> [What is being asked]: Among the entries below, find the line with "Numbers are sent", then quote it and each following line up to and including the line with "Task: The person", and nothing else.

Segment Open

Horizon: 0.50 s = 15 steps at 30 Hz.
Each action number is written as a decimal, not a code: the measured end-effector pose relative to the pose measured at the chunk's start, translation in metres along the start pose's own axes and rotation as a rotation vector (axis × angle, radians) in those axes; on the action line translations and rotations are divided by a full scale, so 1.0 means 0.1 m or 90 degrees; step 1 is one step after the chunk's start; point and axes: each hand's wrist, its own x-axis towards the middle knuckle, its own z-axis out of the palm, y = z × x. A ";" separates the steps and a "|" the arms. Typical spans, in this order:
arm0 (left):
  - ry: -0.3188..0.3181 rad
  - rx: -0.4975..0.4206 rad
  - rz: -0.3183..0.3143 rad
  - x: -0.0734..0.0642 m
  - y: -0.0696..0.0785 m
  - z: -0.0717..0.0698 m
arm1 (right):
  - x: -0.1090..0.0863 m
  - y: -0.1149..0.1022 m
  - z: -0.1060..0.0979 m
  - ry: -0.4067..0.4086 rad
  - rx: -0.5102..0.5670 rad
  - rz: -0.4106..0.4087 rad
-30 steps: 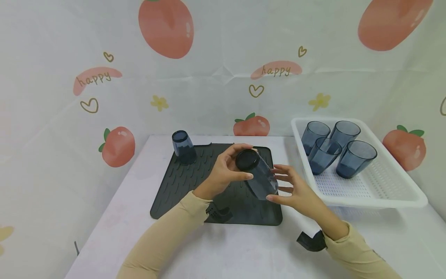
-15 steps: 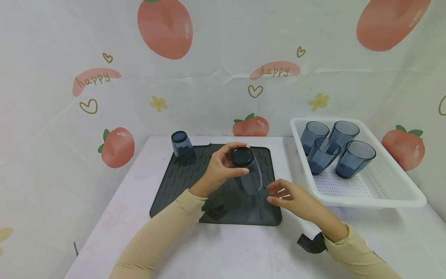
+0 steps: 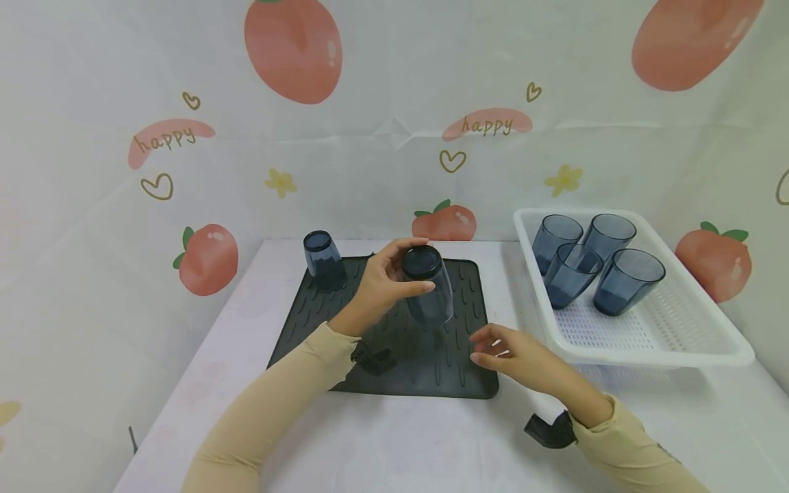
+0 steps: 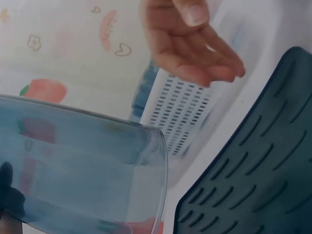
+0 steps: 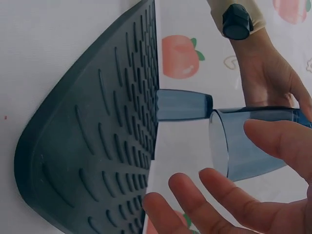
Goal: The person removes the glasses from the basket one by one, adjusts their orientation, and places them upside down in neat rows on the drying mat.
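My left hand (image 3: 383, 279) grips a blue-tinted drinking glass (image 3: 436, 299) near its base, thumb in front and fingers behind. The glass is upside down, its rim above and apart from a dark ridged drying mat (image 3: 453, 373). In the left wrist view this glass (image 4: 83, 168) fills the lower left. My right hand (image 3: 514, 352) is off the mat's right edge, fingers loosely bent and holding nothing. The right wrist view shows a gap between its fingers (image 5: 229, 195) and the mat. Another upside-down glass (image 3: 324, 260) stands on the mat's far left corner.
A white perforated basket (image 3: 666, 358) stands on the right side of the table. Several blue glasses (image 3: 629, 279) sit in its left part, mouths up, some tilted. Behind the table hangs a patterned white cloth (image 3: 370, 171).
My right hand has let go of the glass and drawn down, away from it. The left hand has carried the glass left and farther back over the mat, turning it more upright.
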 end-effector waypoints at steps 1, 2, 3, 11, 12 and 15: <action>0.002 0.003 0.001 0.01 0.00 -0.01 | 0.00 0.01 0.00 -0.003 -0.001 0.000; 0.005 0.004 0.001 0.02 0.01 -0.03 | 0.00 0.02 0.01 -0.005 -0.001 0.001; 0.008 0.004 0.000 0.03 0.02 -0.04 | 0.00 0.02 0.01 -0.008 -0.001 0.002; 0.056 0.027 -0.023 0.11 0.06 -0.19 | 0.00 0.10 0.10 -0.020 -0.029 0.011; 0.062 0.029 -0.026 0.12 0.06 -0.21 | 0.00 0.11 0.12 -0.022 -0.032 0.012; 0.077 0.034 -0.031 0.15 0.08 -0.26 | 0.00 0.13 0.16 -0.030 -0.025 0.018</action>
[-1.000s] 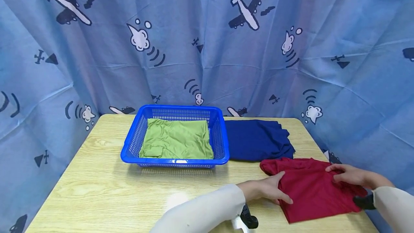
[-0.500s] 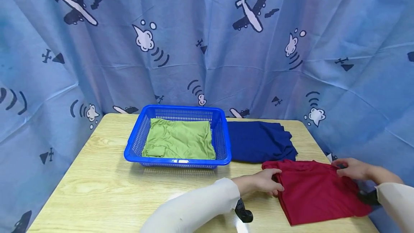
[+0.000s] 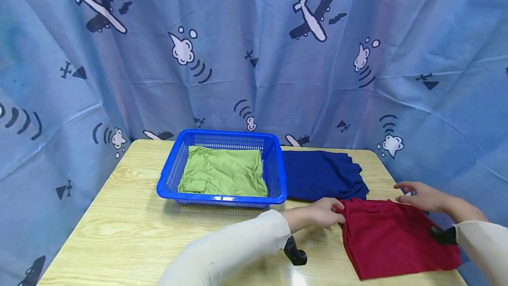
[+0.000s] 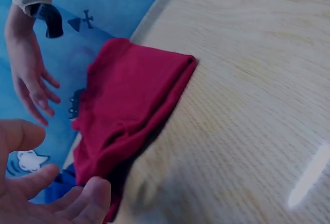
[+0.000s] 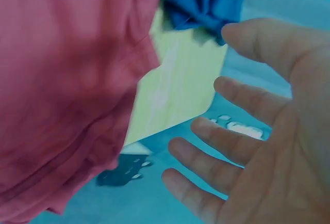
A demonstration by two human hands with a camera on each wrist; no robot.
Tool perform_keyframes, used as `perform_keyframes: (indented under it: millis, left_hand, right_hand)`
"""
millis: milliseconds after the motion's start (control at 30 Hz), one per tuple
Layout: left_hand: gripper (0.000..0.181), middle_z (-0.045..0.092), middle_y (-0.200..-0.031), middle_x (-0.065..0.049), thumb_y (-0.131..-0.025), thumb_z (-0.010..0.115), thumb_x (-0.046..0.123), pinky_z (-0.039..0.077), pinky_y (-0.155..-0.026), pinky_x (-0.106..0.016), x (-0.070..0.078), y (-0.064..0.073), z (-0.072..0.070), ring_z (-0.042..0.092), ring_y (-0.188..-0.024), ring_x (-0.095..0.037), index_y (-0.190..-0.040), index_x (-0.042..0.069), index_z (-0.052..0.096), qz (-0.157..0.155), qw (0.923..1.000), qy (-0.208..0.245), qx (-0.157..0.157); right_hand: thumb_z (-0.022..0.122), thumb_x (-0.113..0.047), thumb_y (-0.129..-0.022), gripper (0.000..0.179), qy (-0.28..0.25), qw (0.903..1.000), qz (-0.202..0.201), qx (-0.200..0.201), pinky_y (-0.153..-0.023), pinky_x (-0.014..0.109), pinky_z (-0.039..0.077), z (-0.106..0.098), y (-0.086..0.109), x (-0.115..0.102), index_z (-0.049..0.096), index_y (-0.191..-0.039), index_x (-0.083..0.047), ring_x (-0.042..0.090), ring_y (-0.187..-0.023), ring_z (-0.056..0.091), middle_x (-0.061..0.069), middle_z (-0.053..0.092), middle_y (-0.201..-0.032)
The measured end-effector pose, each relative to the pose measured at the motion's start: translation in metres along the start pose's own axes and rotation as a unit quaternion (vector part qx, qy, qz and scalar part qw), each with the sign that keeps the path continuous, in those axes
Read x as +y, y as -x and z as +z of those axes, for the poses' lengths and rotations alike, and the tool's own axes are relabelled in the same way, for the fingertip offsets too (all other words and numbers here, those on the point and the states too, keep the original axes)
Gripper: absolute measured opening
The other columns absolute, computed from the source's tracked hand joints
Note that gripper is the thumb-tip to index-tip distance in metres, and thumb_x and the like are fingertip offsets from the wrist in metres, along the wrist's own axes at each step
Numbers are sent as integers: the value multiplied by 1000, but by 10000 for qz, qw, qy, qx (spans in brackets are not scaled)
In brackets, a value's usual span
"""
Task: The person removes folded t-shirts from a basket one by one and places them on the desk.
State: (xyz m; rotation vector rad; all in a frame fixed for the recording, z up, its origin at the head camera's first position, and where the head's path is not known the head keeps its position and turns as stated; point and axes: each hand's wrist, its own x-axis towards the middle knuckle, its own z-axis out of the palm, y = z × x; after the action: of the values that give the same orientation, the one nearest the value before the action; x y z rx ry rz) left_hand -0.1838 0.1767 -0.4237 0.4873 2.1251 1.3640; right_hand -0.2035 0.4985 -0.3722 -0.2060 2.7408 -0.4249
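A folded red garment (image 3: 397, 237) lies at the table's right front, its kind not plain from the folds. By its far left corner is my left hand (image 3: 323, 212), fingertips at the cloth's edge. In the left wrist view the fingers (image 4: 93, 201) are loosely spread and grip nothing; whether they touch the cloth I cannot tell. Off the garment's far right corner hovers my right hand (image 3: 424, 196). The right wrist view shows its fingers (image 5: 206, 157) spread and apart from the red fabric (image 5: 67, 79).
A blue plastic basket (image 3: 282, 184) holding a folded green cloth (image 3: 224, 171) stands left of centre. Right of it lies a folded dark blue cloth (image 3: 321, 175), near the red garment. A patterned blue curtain (image 3: 222, 96) hangs behind the wooden table (image 3: 119, 228).
My left hand has moved away from me along the garment's left edge to its far corner. My right hand has come off the cloth. The garment's left side now lies straighter.
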Motion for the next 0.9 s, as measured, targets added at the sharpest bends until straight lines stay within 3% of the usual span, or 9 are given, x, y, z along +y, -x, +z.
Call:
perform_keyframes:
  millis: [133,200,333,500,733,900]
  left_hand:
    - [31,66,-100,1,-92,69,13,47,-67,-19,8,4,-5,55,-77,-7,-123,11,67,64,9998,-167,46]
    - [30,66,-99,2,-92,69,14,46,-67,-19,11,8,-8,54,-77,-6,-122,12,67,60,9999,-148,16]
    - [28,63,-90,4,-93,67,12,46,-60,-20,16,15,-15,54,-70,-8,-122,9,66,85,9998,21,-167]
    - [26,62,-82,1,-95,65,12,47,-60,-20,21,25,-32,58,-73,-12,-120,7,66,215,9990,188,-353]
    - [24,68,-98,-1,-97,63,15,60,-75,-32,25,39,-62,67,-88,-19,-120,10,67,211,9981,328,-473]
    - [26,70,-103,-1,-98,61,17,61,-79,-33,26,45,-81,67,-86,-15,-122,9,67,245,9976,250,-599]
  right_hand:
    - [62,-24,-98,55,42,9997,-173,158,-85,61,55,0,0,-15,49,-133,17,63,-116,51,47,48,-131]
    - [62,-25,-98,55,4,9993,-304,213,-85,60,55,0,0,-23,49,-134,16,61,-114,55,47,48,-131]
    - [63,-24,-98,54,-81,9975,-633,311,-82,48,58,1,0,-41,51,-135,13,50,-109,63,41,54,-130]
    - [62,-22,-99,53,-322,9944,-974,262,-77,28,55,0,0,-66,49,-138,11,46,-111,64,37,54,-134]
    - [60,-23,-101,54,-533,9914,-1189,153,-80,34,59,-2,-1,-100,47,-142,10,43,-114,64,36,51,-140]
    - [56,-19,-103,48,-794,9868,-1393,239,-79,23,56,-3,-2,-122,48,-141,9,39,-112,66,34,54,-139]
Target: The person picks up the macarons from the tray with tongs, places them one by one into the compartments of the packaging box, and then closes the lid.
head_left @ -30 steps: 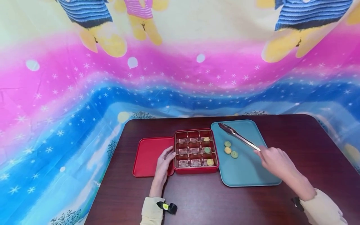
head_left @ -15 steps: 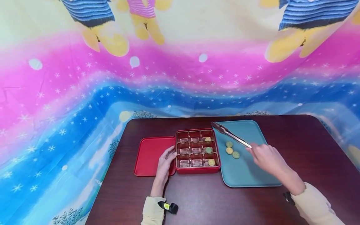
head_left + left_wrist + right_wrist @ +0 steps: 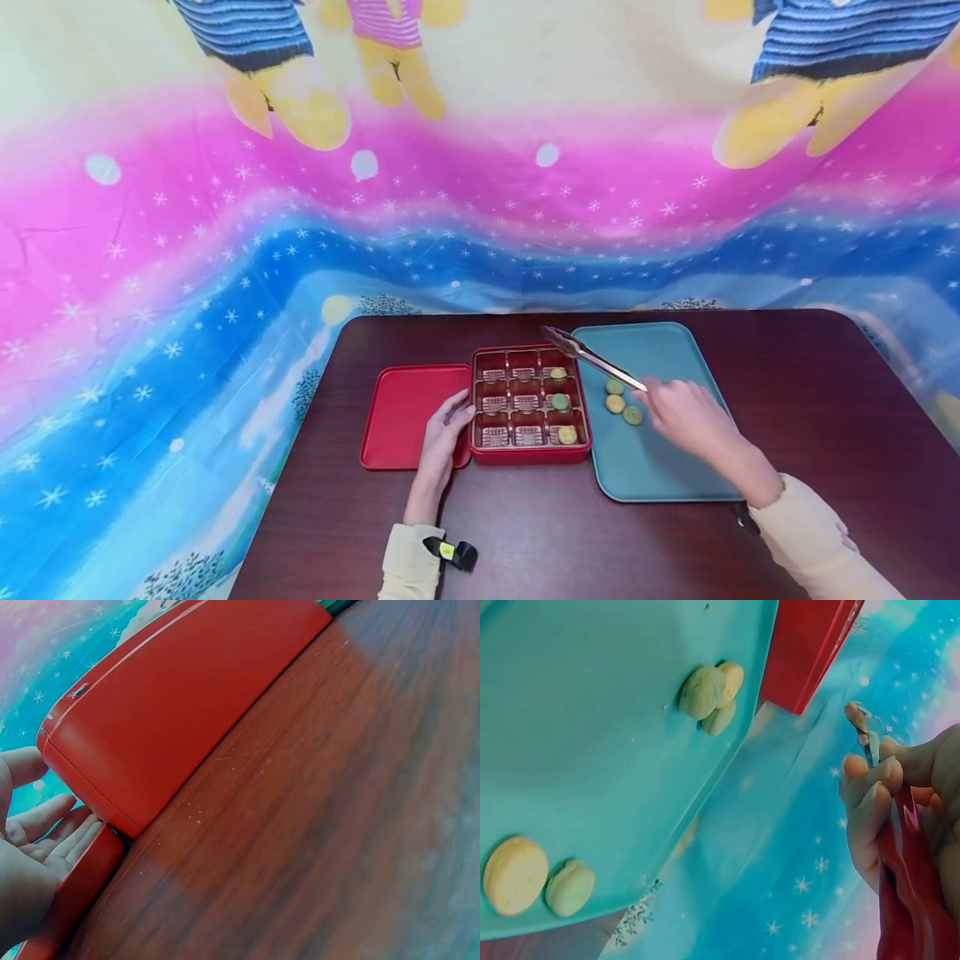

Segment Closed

> [Response to the task]:
Numbers are sent as integers: the value multiplied by 1000, but by 10000 for qz, qw, qy, qx (spans in brackets are not scaled)
In brackets, a value's usual span
"""
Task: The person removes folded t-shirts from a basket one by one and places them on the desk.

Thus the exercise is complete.